Hauptstraße 48
48529 Nordhorn
Germany
Josef Salomonson, born in 1860 in Nordhorn, was a leading member of the Jewish community. For a long time he held the chair, led the services and taught the boys in religious matters of Judaism. The fact that he knew a variety of languages: the regional Low German, Yiddish and Hebräisch, Dutch, English and French, came in handy in his commercial life.
Josef Salomonson died already in 1930; his wife Emma née Dankwert followed him in 1937. Both lie in the Nordhorn Jewish cemetery in a double grave – a relative novelty in view of the single graves prevailing so far.
The two sons Erich (b. 1897) and Walter (b. 1903) überlegt, where they could build a new future as merchants because of the ever more strongly growing needs by the Nazi regime. An initial exploration in the British mandate territory of Palästina brought no results. So the brothers decided to emigrate to England.
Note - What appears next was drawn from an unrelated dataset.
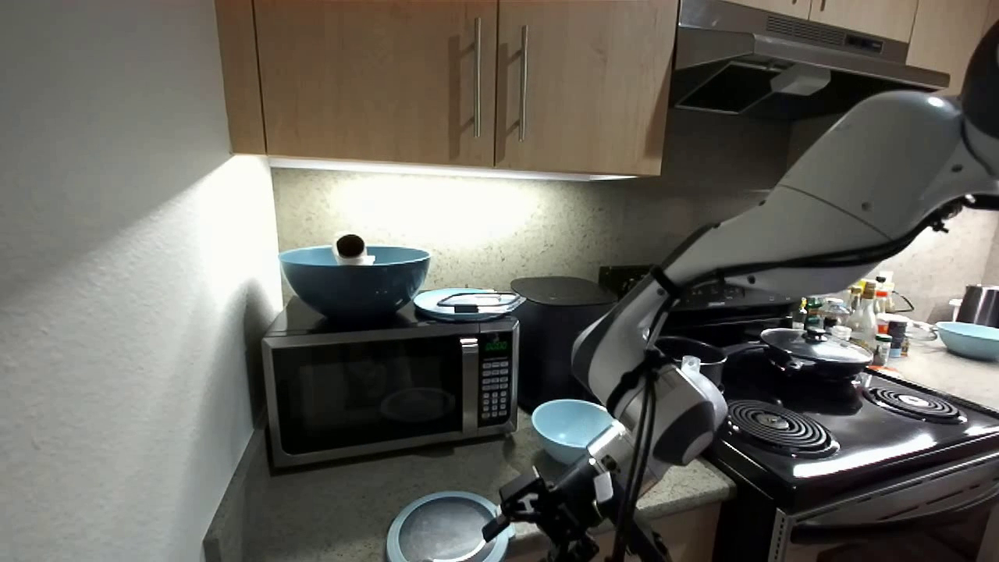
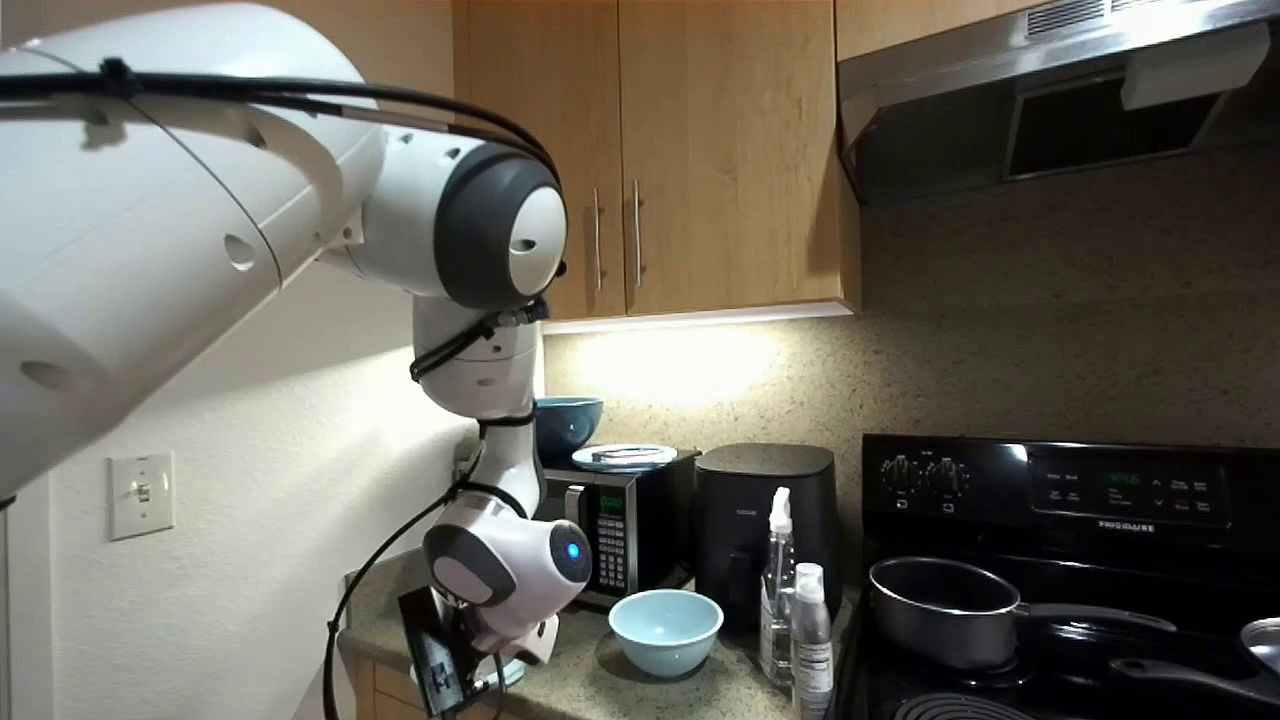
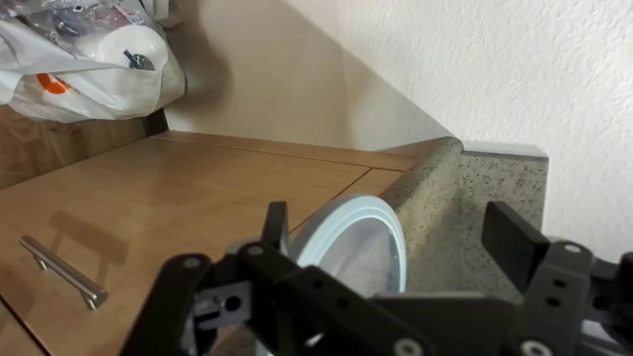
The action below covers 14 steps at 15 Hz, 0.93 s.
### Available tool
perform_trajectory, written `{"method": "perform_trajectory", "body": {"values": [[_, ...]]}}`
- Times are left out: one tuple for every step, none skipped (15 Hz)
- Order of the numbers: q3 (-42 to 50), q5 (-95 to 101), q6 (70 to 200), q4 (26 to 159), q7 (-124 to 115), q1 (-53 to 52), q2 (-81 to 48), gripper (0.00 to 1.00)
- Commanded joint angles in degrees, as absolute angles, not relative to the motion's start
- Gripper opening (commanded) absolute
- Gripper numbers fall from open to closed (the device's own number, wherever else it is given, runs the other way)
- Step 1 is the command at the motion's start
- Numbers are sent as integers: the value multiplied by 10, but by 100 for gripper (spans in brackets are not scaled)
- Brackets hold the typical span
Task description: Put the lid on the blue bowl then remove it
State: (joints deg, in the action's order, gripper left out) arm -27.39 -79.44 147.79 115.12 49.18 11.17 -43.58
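Two fingers (image 3: 512,242) of the gripper (image 3: 385,217) stand wide apart, clamping nothing; the wrist view shows the lid (image 3: 366,247) between them, close by one finger, though I cannot tell if they touch. It lies at the front edge of the counter (image 1: 320,499), in front of the microwave (image 1: 367,390) and apart from the small blue bowl (image 1: 566,433). It looks like plastic, so expect something light, fairly stiff and slippery, apt to skid if pushed; the rim on the counter's open side seems the best place to pinch. In an exterior view the arm (image 2: 470,390) hides most of the lid, and a white bag (image 3: 99,81) appears only in the wrist view. The bowl, plain in both exterior views, is missing there.
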Motion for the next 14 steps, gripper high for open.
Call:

In the registration files it is called with date of 27.12.1938: „departure to London“.
1941 met the Brüder a bad fate: Erich got under a tram and died from the injuries.
Walter Salomonson, who had been completely blind since 1938, was able to master his life excellently, supported by his wife Paula.
As he was still the owner of a house in Nordhorn for a long time, he visited his former hometown almost every year. He died in 2004 at the ripe old age of 101 in London/Edgware.
At the time of the November progroms in 1938, the family had the niece of the Osnabrück painter Felix Nussbaum, Auguste Nussbaum, as a guest. She had fled from Emden to Nordhorn to escape the anti-Semitic attacks there – and experienced firsthand the Nazi storming of the Salomons' apartment at night on November 9. Immediately she took an opportunity to flee to the Netherlands and was able to save herself, albeit by very circuitous routes. Today she lives near Tel Aviv/Israel.